§ **PROBLEM**: Nothing but the lines below between the line holding "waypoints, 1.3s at" and the line holding "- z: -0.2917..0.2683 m", inclusive, should appear in the answer, each set down exactly.

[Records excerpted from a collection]
● ● ● ● ●

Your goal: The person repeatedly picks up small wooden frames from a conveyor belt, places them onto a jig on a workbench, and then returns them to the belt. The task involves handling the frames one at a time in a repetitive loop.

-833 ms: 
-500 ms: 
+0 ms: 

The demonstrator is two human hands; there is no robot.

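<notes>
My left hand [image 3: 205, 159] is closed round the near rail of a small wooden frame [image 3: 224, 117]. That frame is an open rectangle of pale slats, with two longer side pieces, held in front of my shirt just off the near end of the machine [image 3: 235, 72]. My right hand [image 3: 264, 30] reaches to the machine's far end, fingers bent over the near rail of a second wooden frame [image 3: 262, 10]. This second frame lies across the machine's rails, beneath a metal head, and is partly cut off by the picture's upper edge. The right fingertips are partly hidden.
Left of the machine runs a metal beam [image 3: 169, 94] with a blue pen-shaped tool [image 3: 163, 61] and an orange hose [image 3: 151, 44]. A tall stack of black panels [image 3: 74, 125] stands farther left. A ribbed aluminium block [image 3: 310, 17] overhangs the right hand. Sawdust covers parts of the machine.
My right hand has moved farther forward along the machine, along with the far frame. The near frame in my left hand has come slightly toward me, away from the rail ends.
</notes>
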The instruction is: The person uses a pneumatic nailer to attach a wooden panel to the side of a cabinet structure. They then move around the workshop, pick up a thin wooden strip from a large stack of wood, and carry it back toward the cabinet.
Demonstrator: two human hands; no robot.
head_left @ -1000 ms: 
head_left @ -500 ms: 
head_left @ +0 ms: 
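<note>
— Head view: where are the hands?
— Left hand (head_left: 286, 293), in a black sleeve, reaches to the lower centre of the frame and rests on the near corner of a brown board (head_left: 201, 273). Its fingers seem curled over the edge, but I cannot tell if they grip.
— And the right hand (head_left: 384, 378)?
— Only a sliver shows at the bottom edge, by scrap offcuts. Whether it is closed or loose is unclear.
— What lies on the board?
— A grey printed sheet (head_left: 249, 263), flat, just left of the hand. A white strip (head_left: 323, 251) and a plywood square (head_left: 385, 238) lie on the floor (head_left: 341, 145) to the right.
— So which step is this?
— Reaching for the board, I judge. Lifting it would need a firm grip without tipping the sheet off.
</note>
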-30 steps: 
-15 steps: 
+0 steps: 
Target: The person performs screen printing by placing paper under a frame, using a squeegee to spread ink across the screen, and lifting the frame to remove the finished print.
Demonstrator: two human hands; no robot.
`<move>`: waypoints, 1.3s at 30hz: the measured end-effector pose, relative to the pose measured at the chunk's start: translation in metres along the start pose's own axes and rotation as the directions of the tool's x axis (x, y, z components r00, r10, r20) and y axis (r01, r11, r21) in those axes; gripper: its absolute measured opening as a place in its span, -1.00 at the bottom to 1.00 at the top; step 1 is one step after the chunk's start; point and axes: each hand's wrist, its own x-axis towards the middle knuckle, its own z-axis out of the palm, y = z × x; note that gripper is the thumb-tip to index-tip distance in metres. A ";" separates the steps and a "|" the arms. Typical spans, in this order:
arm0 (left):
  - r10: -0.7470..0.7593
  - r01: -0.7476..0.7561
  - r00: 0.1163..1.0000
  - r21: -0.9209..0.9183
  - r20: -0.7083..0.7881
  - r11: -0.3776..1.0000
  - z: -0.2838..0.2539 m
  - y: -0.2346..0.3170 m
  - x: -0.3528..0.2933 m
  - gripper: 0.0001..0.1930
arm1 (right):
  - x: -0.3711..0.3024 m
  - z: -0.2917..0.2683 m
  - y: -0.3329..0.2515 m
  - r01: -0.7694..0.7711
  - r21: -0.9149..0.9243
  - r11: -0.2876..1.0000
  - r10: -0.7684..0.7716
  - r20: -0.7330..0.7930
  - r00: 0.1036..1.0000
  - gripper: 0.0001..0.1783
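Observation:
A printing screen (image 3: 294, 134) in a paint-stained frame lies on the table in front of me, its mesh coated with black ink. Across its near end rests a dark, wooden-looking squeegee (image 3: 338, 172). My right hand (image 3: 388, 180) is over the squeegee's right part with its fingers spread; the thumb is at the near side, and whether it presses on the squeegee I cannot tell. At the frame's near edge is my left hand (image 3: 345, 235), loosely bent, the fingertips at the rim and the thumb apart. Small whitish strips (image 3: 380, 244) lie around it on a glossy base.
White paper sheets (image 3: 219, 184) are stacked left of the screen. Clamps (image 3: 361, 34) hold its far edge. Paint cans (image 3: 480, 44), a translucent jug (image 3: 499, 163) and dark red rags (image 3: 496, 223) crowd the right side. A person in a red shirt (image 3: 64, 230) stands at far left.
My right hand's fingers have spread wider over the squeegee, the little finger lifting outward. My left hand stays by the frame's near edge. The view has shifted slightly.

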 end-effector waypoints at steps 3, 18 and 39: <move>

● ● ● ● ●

§ **RESPONSE FOR THIS EXERCISE**:
`<move>`: waypoints, 1.3s at 30hz: the measured end-effector pose, relative to the pose measured at the chunk's start: translation in metres along the start pose's own axes and rotation as the directions of the tool's x axis (x, y, z components r00, r10, r20) and y axis (r01, r11, r21) in those axes; gripper: its absolute measured opening as a place in its span, -1.00 at the bottom to 1.00 at the top; step 1 is one step after the chunk's start; point and axes: each hand's wrist, its own x-axis towards the middle knuckle, its own z-axis out of the palm, y = z × x; note that gripper is the thumb-tip to index-tip distance in metres. A ";" separates the steps and a "|" the arms. Typical spans, in this order:
arm0 (left):
  - r10: -0.7470..0.7593
  - r01: -0.7476..0.7561
  - r00: 0.1163..1.0000
  - r21: -0.9209..0.9183
  - r20: -0.7083..0.7881
  - r11: -0.3776..1.0000
  - z: -0.2838..0.2539 m
  - y: -0.2346..0.3170 m
  - x: -0.3528..0.2933 m
  - gripper: 0.0001..0.1930
arm1 (right):
  - x: -0.3711..0.3024 m
  - z: -0.2917..0.2683 m

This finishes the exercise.